◆ Problem to work on ◆
For this exercise, report every line of the material that includes "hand".

[Data shown]

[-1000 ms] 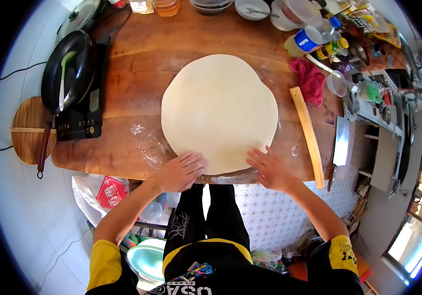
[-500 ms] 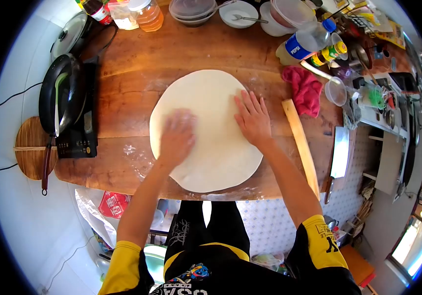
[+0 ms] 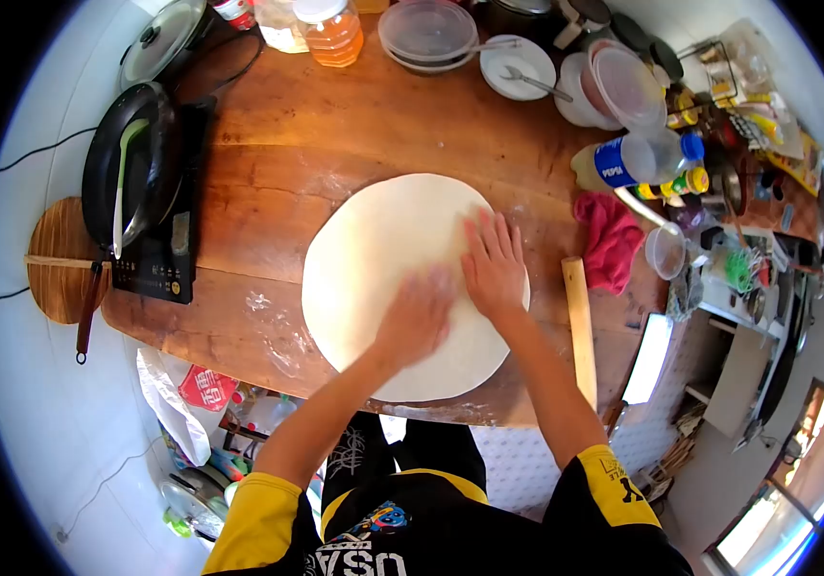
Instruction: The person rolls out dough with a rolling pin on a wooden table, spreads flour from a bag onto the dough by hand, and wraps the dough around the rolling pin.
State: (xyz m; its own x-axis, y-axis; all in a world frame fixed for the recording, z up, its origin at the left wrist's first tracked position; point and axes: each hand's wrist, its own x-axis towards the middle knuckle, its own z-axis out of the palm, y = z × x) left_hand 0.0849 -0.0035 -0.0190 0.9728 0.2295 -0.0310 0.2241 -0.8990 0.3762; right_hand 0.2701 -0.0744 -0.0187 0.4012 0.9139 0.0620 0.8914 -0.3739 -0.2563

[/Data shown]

◆ Exercise output ◆
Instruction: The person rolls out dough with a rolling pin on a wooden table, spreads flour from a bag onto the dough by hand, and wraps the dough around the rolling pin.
State: (xyz m; its own x-axis, y-axis; all in a world frame fixed for the recording, z up, its origin at the left wrist's first tracked position; point and axes: each hand's wrist, its own x-axis towards the middle knuckle, its own z-axis out of the palm, y = z × x) left_hand 0.0849 -0.0035 -0.0190 0.9728 0.2295 -0.0310 0.2241 -0.8990 0.3762; right_hand 0.2701 -0.0744 -0.0187 0.4012 0.9139 0.0620 0.8914 -0.3739 -0.2563

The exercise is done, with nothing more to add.